Diamonds Are Forever
*I'd be lying if I said I wasn't envious of Michael Barrett. He's a big league catcher, making tons of money, in a city with great baseball tradition, and best of all he got to take a swing at AJ Pierzynski. From all the replays I've seen, its pretty clear Barrett over reacted, but who cares. AJ's always runnin' his mouth, and it was only a matter of time before someone took a swing at him. He was well within his right to knock Mike over, and it did look like he was trying to make his way back to the dugout, but Barrett says he was a little dazed and his emotions got the better of him. But hey, since Derek Lee has been injured it's the most excitement the Cubs have had.

*If the season ended today, there's a good chance Jose Contreras would be a serious contender for the AL Cy Young Award. That's gotta sting for Yankee fans, who have major pitching issues. Not only has Randy Johnson been a huge disappointment, but the two guys that were supposed to bring youth to the staff, Jaret Wright and Carl Pavano, have been complete busts. It seems like just yesterday that the Evil Empire sent Contreras and $3 mil to the White Sox in exchange for Esteban Loaiza in August of 2004. But now, the once inconsistent Cuban is mystifying hitters this year (and I don't mean they can't figure out how old he is or why he looks like Shawn Kemp), continuing the success that helped the White Sox to their World Series title last October. Despite a no decision yesterday to the Cubs, Jose is 5-0 with a 1.90 ERA and almost a 3 to 1 strikeout to BB ratio. (Mike Mussina is the only Yankee starter with an ERA under 3.80 this season)

*Just when the Mets look as though they are going to take the first two games from the hated Yanks, Billy Wagner went Rick Ankiel and blew the game. Wagner came into the game with a 4-0 lead, taking over for Pedro Martinez after Petey went 7 strong, striking out 8 and allowing only 4 hits, and promptly imploded. He was only able to record one out while walking 3, plunking Bernabe Williams and giving up two hits. It's one thing to blow a save, but it's another to do it like this. If you're a Met fan, you need to be watching Wag's next few outings closely, because we all know it can take just one bad outing to totally break a closer's confidence. Don't believe me? Just ask Mark Wholers or Mitch Williams. Who? Exactly.
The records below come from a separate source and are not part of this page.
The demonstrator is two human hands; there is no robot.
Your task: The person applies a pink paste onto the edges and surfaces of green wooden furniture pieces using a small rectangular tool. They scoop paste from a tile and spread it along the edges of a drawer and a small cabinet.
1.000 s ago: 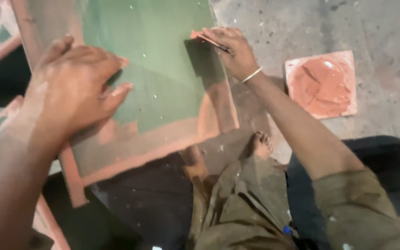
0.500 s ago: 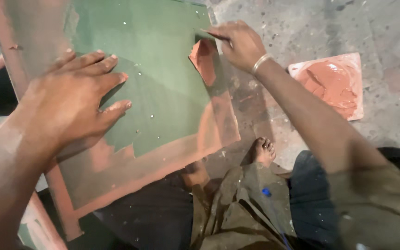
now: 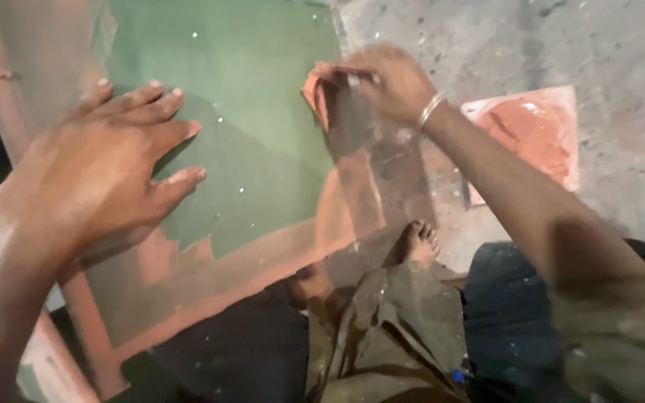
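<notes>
I'm looking straight down at a grey concrete floor [image 3: 531,45], rough and speckled with pale flecks and dust. Lying across it is a large framed screen [image 3: 263,134], its mesh coated green in the middle with a reddish-orange border running along the lower and right edges. The frame rail [image 3: 83,328] on the near left side is smeared the same reddish colour. Small white specks dot the green area.

My left hand [image 3: 106,179] lies flat on the green mesh, fingers spread and open, palm pressing down, holding nothing. My right hand [image 3: 386,82] is up at the right edge of the green patch, fingers pinched shut on a thin brush [image 3: 352,73], its tip touching the mesh where an orange patch [image 3: 315,93] sits. A metal bangle [image 3: 431,110] circles that wrist.

Off to the right, on the bare concrete and apart from the screen, sits a square tile [image 3: 539,134] covered in wet reddish-orange paint. Below the screen's lower corner I can see a bare foot [image 3: 416,242] on the floor, with olive trousers [image 3: 397,336] and dark cloth [image 3: 509,321] beside it. The light is dim and warm, and the lower corners fall into shadow.
</notes>
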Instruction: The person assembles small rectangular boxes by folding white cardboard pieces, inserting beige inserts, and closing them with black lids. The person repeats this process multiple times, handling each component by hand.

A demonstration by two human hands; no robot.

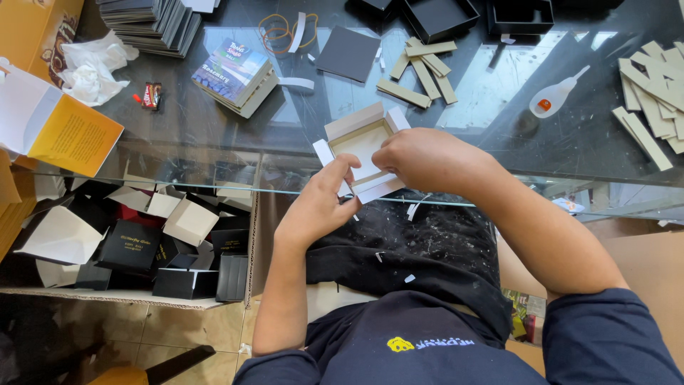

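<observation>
A small open cardboard tray (362,140), white inside with grey flaps, lies at the near edge of the glass table (214,142). My left hand (320,202) pinches its near-left corner, thumb and fingers on a white paper flap. My right hand (422,158) presses down on the near-right side of the tray, fingers curled over its wall. Both hands hold the same piece.
Grey cardboard strips (422,68) and a glue bottle (554,95) lie beyond the tray; more strips (652,100) at far right. A stack of printed cards (236,75), rubber bands (279,30) and black boxes (442,16) sit further back. A carton of black boxes (142,249) stands below left.
</observation>
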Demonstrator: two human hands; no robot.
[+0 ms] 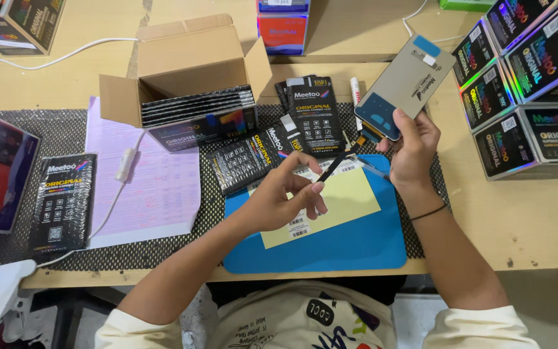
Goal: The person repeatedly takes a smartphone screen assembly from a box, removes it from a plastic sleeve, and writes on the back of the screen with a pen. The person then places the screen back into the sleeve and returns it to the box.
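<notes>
Black packets (305,119) lie on the desk (518,213) beside an open carton (185,77), with shiny black boxes (524,84) stacked at the right. The right hand (414,145) is raised above a blue mat (356,249), its grip closed on a grey screen panel (405,81). The left hand (279,194) pinches the panel's thin black ribbon (334,165) over a yellow sheet (350,200).
</notes>
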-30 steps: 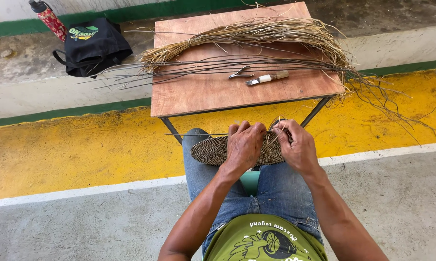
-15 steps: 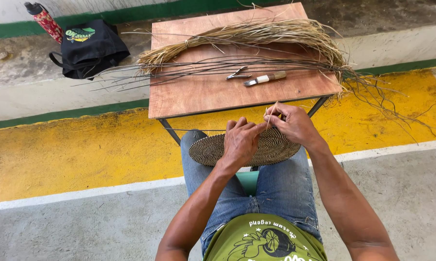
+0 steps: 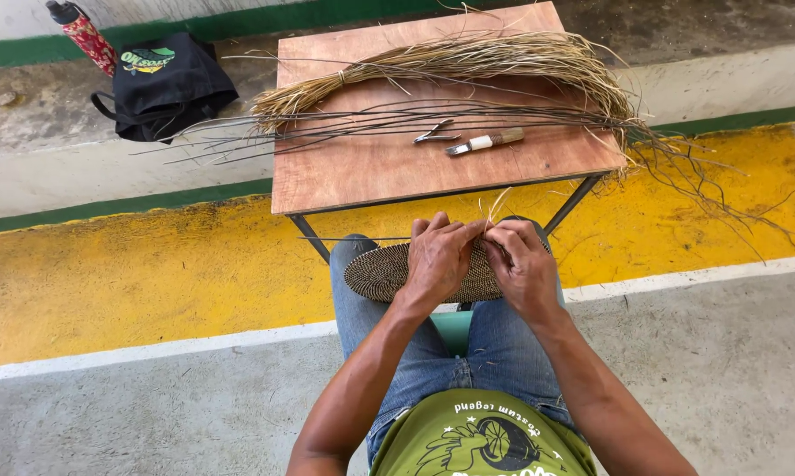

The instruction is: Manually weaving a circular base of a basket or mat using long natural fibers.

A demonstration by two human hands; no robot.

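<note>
Far left, on the concrete ledge [image 3: 27, 167]: a red patterned bottle [image 3: 87, 40] with a dark cap, lying tilted, just beside a black bag [image 3: 164, 84]. Below the ledge runs a green stripe, then a yellow painted band [image 3: 133, 282] on the floor. Centre: small wooden table [image 3: 371, 172] on a dark metal frame, directly in front of my knees. On the table's far part lies a tied bundle of pale straw [image 3: 468, 62], its loose ends spilling over the right edge; just nearer me, a spread of thin dark stems [image 3: 397, 115] running left to right, overhanging both sides. In front of the stems, small metal pliers [image 3: 436, 133], and just right of them a knife [image 3: 485, 141] with a wooden handle and pale band. On my lap, across both jeans legs, rests a flat oval woven mat [image 3: 375, 273], dark and tightly coiled. My left hand [image 3: 437, 260] lies on top of the mat, grip closed down on its far edge, fingers curled together. My right hand [image 3: 522, 264] sits just beside it, touching the left at the fingertips, grip pinched together on a pale straw strand [image 3: 494, 207] that sticks up between the hands toward the table's edge. Most of the mat's right half is hidden under both hands.
</note>
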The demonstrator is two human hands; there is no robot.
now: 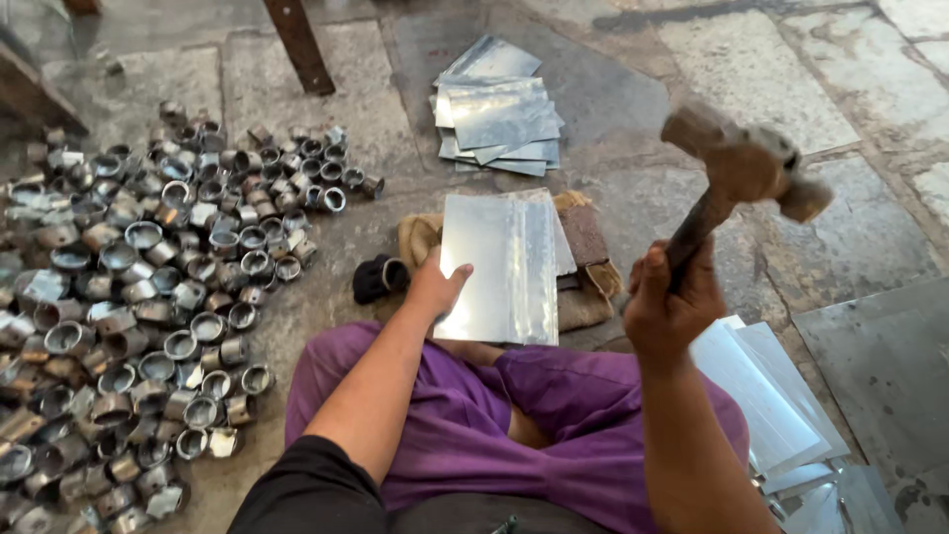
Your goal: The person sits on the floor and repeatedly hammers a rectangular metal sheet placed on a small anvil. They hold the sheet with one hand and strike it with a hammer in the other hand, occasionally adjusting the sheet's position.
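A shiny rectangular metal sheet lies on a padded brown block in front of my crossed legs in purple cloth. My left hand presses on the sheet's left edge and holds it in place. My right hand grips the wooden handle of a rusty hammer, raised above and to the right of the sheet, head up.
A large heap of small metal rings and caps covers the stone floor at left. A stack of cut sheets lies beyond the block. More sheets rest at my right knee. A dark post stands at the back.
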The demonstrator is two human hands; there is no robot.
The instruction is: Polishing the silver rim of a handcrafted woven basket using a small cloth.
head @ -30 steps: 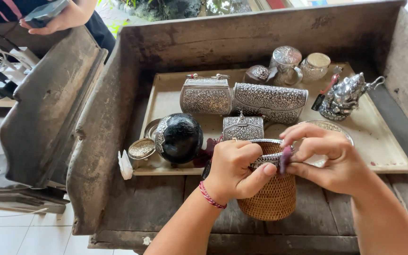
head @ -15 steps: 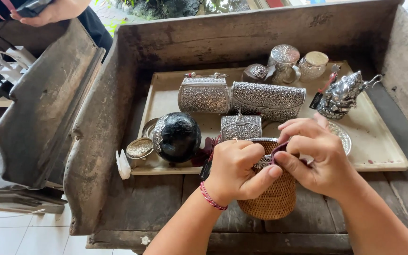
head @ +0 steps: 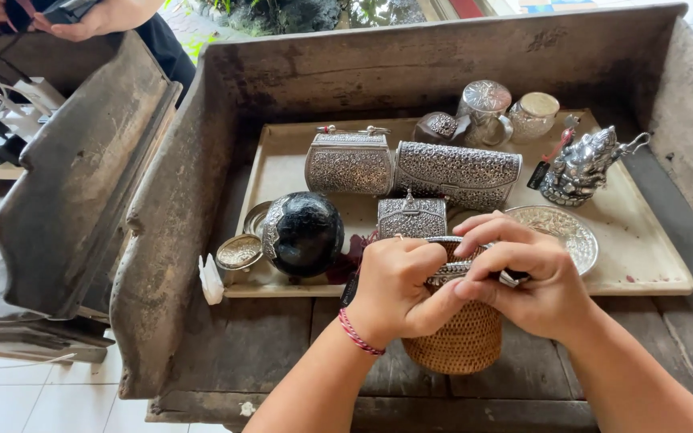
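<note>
My left hand (head: 399, 289) and my right hand (head: 527, 277) both grip the silver-rimmed top of a small round woven basket (head: 459, 341) that stands on the dark wooden bench, just in front of a cream tray (head: 643, 256). The fingers cover most of the rim and lid. A red cord bracelet circles my left wrist. Right behind my hands on the tray stands a small embossed silver box (head: 411, 216).
The tray also holds two embossed silver purses (head: 350, 164), a black ball-shaped box (head: 306, 232), a silver dish (head: 559, 228), a silver figurine (head: 583, 164), lidded jars (head: 483, 108) and a small bowl (head: 238, 251). Another person's hands (head: 82, 16) are at the top left.
My right hand's fingers have curled down over the basket's rim, closer to my left hand. The basket stays in place.
</note>
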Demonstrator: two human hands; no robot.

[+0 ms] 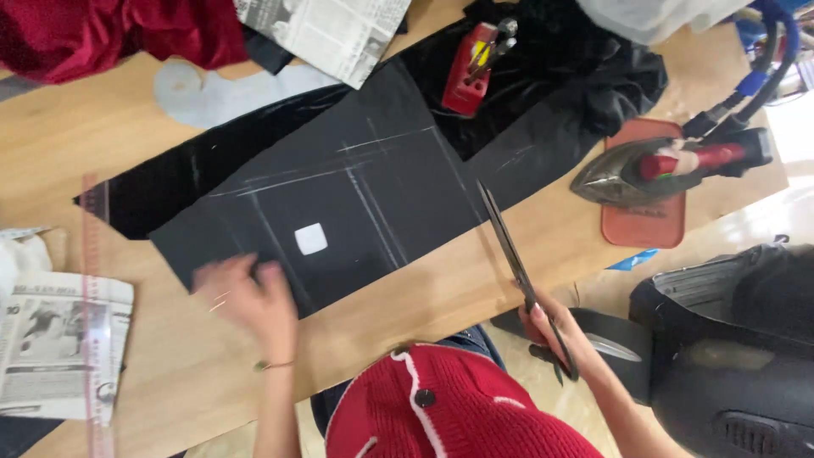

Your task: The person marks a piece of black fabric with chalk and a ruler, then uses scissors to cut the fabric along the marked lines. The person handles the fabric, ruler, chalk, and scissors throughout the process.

*Now I know this story made the rounds last week, but for those that missed it it definitely bears repeating. Jose Canseco is back in baseball. No not pro, not semi-pro, but the SoCal Senior League. And what type of bats do they use in this league you ask? Well metal bats of course. You got it. A man with more juice in him than the Kool Aid guy, is wielding an aluminum stick, and taking his hacks off of dentists, CPA's, bankers and griddle jockeys from the local Jack in the Box. The only question isn't how far he's going to hit these bombs, or even how many guys hes gonna kill with his screaming liners. The public wants to know. Will he pitch? Because that's the only real way to level the playing field between Jose and all those 9-5ers. But seriously, Jose joining this league may sound a bit absurd, but you also have to tip your cap to him for still trying to play the game he loves. And there's nothing wrong with that.

Fantasy Update
Week 7 Final Score: 9-9-4
Record: 67-66-21
Week 8 vs Coz's Coalition (69-64-21)

*My team has officially changed names once again, this time from Centerfield Cereal to Hanley Ramirez. The name change didn't bring me a great performance, but I've still been encouraged by a lot of the players on my team recently. I need to have a big win soon though, or the ass backwards scoring method in this league may begin to drive me crazy. Operation stop losing begins.......NOW!